Granules within NK cells (as well as the cytoplasm of CTLs) contain a pore-forming protein, called perforin. Degranulation results in the secretion of perforin into the extracellular space between the NK cell and the target cell. Perforin is then inserted into the plasma membrane of the target cell and produces pores with internal diameters of up to 20 nm in the membrane. This destroys the target cell s permeability barrier. (This is similar to the MAC of complement, discussed earlier. In fact, antibodies against perforin cross react with the MAC of complement.)

Recent experiments suggest that perforin is employed in situations in which there are high local concentrations of interleukin-2, such as cancer and acute viral infections.

NK cells respond rapidly to cytokines such as IL-2 and interferon to generate both a proliferative and cytologic response.

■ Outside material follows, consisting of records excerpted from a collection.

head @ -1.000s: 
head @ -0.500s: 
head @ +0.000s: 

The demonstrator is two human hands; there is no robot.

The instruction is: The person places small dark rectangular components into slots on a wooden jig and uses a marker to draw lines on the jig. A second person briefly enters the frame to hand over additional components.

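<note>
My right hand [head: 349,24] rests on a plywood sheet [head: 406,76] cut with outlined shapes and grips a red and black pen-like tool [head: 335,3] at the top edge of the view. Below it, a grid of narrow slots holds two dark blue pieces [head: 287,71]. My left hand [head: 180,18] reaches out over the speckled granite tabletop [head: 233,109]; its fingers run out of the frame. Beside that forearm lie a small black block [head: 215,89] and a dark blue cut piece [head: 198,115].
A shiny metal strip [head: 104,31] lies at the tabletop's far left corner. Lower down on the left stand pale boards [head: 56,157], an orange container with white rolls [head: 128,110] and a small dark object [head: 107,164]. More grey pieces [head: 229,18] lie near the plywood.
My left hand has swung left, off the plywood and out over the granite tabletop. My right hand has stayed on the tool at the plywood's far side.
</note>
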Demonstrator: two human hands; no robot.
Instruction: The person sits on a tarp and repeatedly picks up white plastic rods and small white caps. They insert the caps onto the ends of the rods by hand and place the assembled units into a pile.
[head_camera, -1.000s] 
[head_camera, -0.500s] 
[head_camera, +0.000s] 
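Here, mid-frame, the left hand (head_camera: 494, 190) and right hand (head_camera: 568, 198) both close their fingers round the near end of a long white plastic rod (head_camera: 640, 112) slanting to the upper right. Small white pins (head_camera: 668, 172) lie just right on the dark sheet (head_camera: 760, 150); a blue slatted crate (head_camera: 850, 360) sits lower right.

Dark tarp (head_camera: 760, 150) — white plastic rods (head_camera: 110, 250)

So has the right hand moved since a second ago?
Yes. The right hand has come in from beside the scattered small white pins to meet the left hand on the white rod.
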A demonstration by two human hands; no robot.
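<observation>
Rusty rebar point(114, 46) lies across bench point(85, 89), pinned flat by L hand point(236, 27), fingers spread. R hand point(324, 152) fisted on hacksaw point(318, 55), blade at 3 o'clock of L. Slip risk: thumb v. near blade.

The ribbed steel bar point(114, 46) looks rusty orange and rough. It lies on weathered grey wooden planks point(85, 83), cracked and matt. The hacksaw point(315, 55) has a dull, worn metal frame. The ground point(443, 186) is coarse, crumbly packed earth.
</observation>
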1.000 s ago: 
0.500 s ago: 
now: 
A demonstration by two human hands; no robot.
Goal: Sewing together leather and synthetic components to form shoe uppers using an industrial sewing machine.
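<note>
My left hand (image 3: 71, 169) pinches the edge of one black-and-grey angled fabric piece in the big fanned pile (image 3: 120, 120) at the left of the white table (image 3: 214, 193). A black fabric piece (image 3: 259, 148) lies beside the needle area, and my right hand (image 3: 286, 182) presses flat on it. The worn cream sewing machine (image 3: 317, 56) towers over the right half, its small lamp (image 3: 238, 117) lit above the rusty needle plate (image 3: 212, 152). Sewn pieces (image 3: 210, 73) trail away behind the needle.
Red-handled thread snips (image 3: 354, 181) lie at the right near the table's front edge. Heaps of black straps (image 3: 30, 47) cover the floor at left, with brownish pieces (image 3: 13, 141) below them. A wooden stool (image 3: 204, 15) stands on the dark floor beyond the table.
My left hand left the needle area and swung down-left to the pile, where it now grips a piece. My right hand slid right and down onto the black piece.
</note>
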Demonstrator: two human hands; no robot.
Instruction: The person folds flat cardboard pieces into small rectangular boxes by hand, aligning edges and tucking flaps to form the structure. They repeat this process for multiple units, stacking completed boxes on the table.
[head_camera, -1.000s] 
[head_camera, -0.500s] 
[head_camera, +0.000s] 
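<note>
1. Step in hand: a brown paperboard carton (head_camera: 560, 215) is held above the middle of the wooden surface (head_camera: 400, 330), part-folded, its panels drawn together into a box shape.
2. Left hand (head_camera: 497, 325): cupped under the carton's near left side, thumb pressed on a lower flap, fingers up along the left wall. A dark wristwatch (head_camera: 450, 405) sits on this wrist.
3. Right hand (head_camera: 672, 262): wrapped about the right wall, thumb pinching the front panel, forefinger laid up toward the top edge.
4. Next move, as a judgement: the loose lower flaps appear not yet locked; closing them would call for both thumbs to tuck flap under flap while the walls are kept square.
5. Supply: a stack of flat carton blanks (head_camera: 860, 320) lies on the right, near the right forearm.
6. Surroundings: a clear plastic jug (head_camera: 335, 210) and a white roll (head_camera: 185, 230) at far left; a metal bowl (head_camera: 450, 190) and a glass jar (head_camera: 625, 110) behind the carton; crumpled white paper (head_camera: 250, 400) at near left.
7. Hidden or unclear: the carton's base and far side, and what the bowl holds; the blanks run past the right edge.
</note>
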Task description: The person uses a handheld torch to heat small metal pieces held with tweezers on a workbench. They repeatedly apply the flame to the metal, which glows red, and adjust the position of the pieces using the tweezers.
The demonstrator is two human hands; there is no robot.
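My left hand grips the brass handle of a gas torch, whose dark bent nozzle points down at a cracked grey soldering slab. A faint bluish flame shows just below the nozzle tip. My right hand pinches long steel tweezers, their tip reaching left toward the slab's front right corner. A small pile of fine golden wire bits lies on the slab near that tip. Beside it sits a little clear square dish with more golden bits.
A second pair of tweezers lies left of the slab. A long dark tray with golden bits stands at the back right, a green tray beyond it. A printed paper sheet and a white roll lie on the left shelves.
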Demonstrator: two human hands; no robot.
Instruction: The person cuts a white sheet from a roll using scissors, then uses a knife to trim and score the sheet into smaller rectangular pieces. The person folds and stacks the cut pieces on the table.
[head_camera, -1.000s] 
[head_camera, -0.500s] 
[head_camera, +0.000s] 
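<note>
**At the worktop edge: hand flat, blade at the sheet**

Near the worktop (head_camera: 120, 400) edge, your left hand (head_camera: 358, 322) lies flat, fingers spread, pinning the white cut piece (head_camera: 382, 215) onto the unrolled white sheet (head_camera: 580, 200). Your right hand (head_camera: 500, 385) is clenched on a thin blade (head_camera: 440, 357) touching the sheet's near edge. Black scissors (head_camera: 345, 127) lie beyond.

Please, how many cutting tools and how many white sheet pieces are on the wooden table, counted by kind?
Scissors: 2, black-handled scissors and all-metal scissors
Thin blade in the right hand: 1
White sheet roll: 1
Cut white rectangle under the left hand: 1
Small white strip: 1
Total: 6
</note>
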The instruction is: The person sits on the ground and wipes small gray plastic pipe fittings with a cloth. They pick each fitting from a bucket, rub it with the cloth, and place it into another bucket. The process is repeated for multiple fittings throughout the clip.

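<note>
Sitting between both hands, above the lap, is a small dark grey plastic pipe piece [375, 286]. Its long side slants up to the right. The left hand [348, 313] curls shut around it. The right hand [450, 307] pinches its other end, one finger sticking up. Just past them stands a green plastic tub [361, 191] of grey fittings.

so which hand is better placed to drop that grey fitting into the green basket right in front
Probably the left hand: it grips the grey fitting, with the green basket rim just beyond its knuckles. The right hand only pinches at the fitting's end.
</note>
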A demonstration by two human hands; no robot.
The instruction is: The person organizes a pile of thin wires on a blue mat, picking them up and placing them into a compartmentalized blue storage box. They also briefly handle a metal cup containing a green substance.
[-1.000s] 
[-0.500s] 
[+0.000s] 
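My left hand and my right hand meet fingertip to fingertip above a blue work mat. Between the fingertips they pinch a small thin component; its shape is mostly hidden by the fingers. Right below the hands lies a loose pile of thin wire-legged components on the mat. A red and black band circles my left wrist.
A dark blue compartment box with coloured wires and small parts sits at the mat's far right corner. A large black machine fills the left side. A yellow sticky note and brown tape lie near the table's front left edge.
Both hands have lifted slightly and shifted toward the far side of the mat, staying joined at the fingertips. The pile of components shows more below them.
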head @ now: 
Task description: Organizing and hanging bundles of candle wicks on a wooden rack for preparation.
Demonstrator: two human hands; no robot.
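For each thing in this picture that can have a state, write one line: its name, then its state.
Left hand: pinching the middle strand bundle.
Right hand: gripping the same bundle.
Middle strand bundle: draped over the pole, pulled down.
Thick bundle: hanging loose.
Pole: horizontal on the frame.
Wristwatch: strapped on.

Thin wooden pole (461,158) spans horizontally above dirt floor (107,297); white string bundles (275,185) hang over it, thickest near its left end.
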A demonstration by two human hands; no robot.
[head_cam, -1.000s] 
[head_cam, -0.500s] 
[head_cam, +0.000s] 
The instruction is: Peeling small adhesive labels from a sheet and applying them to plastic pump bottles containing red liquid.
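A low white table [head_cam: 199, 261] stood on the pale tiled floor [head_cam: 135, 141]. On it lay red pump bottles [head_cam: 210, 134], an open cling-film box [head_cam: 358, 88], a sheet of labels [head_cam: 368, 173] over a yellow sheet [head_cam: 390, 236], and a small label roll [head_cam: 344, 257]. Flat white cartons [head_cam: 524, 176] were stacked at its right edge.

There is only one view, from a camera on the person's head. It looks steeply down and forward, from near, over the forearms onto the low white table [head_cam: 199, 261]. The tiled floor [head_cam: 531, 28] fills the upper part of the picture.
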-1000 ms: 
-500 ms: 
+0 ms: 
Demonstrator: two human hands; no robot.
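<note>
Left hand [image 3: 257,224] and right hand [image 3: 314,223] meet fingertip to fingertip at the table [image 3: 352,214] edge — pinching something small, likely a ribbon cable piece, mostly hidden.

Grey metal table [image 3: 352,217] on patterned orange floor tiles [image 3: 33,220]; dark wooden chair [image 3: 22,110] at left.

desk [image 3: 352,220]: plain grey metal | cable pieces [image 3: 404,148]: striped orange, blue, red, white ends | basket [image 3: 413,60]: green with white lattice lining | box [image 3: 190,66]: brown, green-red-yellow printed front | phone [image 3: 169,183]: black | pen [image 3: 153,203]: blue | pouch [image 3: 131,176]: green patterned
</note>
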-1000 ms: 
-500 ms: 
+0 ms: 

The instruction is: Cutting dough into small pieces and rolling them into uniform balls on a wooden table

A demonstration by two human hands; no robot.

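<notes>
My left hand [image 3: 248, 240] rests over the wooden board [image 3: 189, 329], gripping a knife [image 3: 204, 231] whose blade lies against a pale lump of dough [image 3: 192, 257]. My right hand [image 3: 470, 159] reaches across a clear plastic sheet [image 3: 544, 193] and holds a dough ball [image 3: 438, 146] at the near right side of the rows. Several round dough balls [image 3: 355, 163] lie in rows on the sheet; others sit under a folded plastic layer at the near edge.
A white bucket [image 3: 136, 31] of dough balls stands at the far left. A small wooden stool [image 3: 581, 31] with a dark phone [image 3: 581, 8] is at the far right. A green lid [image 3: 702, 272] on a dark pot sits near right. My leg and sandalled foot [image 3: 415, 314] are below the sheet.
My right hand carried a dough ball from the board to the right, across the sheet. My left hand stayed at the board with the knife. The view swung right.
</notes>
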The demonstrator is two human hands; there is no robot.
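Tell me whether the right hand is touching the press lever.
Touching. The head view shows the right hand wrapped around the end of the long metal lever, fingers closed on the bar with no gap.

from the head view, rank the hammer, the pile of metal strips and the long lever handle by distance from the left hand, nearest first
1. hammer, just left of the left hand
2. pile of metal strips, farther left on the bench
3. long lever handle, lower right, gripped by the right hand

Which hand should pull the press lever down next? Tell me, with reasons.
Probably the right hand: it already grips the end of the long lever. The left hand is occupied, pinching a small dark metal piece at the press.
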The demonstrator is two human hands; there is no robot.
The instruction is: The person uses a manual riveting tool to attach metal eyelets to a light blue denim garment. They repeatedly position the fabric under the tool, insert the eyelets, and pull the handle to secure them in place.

Because NK cells can lyse target cells without any apparent previous sensitization and without involvement of major histocompatibility complex (MHC) antigens, they play a key role in immune surveillance.

You may come across the term lymphokine-activated killer (LAK) cells. These are peripheral blood lymphocytes (PBLs) that have been incubated in culture with high levels of IL-2. They are similar to NK cells but the range of cells they can kill is much greater. Most of these LAK cells are derived from NK cells but some are from CTLs. When injected into the cancer patient from which the PBLs were withdrawn, marked regression of tumors has been reported. However, adverse side effects have limited this form of cancer therapy.